### [WORK TO BE COMPLETED]
From the data below, return each line in which the string "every" is found.

*** Opening INFORMATION SUPPLIED ***

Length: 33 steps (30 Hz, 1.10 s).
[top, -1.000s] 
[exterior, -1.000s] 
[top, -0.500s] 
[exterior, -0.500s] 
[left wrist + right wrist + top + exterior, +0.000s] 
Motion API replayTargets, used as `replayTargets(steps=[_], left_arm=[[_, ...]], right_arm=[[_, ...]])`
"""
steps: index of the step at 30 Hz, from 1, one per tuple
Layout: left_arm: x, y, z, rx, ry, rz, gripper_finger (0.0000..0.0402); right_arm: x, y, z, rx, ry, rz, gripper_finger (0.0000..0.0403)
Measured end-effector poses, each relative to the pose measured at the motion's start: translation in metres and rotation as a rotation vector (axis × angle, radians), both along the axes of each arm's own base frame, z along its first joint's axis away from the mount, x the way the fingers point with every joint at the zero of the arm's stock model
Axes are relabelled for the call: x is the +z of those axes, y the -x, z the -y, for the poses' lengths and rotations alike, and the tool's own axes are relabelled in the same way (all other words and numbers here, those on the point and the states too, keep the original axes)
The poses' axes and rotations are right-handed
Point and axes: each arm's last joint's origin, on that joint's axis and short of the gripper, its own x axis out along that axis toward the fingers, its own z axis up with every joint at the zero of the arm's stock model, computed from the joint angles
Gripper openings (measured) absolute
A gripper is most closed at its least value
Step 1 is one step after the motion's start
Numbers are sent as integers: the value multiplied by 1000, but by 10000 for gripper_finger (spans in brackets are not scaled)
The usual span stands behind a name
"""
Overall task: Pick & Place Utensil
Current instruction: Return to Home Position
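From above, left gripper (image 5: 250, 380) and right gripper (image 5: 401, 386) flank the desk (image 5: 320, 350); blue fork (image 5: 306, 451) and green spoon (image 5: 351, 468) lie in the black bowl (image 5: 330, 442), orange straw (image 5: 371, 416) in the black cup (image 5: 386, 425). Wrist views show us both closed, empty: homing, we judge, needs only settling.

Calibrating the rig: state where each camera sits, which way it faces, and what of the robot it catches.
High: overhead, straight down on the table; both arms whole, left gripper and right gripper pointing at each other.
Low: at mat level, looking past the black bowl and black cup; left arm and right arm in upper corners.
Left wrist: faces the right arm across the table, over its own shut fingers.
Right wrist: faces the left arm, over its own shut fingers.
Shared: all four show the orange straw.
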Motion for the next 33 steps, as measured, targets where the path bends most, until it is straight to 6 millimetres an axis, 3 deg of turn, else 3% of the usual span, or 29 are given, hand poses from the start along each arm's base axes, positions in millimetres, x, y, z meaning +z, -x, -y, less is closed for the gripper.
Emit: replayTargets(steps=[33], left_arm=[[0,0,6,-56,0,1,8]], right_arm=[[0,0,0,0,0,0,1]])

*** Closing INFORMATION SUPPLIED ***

### [RESULT FOR THIS EXERCISE]
Measured end-effector poses, each relative to the pose measured at the motion's start: translation in metres and rotation as a rotation vector (axis × angle, radians), both along the axes of each arm's own base frame, z along its first joint's axis away from the mount, x the way the fingers point with every joint at the zero of the arm's stock model
Point and axes: each arm's last joint's origin, on that joint's axis and short of the gripper, its own x axis out along that axis toward the fingers, its own z axis up with every joint at the zero of the arm's stock model, computed from the joint angles

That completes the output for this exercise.